Expression of adenosine A2AR mRNA in striatum of WT, heterozygote, and D2R−/− mice. A,B, Adenosine A2AR in situ hybridizations on coronal sections from WT and D2R−/− mice (KO).C, Northern blot analysis of A2AR expression in striata from WT, heterozygote D2R+/− (Hetero), and D2R−/− (KO) mice. Values are presented as percentage of WT control.

Fig. 2.

Binding of [³H]CGS21680 to mouse striatal membranes. Scatchard analysis of the saturation binding experiment using [³H]CGS21680 in WT (▪) and D2R−/− (▴) mice.

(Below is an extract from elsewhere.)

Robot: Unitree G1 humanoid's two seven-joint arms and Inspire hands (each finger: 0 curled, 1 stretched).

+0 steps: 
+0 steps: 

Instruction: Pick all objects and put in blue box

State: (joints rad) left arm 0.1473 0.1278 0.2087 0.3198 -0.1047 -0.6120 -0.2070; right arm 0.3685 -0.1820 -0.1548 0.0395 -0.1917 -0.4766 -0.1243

Maximum binding capacities (B_max) in fmol/mg protein = 1175 ± 141.4 for WT; 1233 ± 37.4 for D2R−/−; dissociation constant (K_d) in nm = 6.5 ± 0.6 for WT; 7.5 ± 0.6 for D2R−/−. Values are mean ± SEM of four independent experiments performed in duplicate.

Fig. 3.

Effect of KW-6002 treatment on striatal neuropeptide expressions. D2R−/− and WT mice were treated with KW-6002 (2.5 mg/kg) or vehicle. Mice were killed 3 hr after treatment. Neuropeptide mRNA expression levels in each treatment are expressed as percentage of control (WT treated with vehicle) ± SEM from 4–11 individuals in each group. **, p < 0.01 versus wild type with vehicle treatment. ^†,p < 0.05; ^†††,p < 0.001 versus D2R−/− mice with vehicle treatment by Student's t test.

Fig. 4.

Effect of KW-6002 on locomotor activities of WT and D2R−/− mice. Horizontal (A) and vertical (B) movement of WT and D2R−/− mice in 10 min. After 1 hr habituation, mice were administered vehicle or KW-6002 (2.5 mg/kg), and their locomotor activities were counted for 5 min. Values represent sum of 5 min counting at 0 and 15 min after administration. *, p < 0.05, **, p < 0.01, ***, p < 0.001 versus WT vehicle-treated,^†, p < 0.05, ^†††,p < 0.001 versus vehicle-treated D2R−/− mice; Student's t test.

Fig. 5.

Effects of KW-6002 on coordinate and spontaneous movements. Rotarod (A) and ring (B) tests were conducted 2.5 hr after administration with vehicle or KW-6002. The rod was rotated at eight turns per minute for a maximum of 3 min. The time that mice spent on the rod without falling down was measured, and the best performance among three trials was used for analysis. For the ring test, the duration ot time that mice did not show any voluntary movements on a 5.5-cm-diameter ring was measured. Values represent mean ± SEM fall latency or time immobile (in seconds). *, p < 0.05, **, p < 0.01, ***, p < 0.001 versus WT vehicle-treated mice. ^††,p < 0.01, ^†††,p < 0.001 versus vehicle treated D2R−/− mice by Student's t test.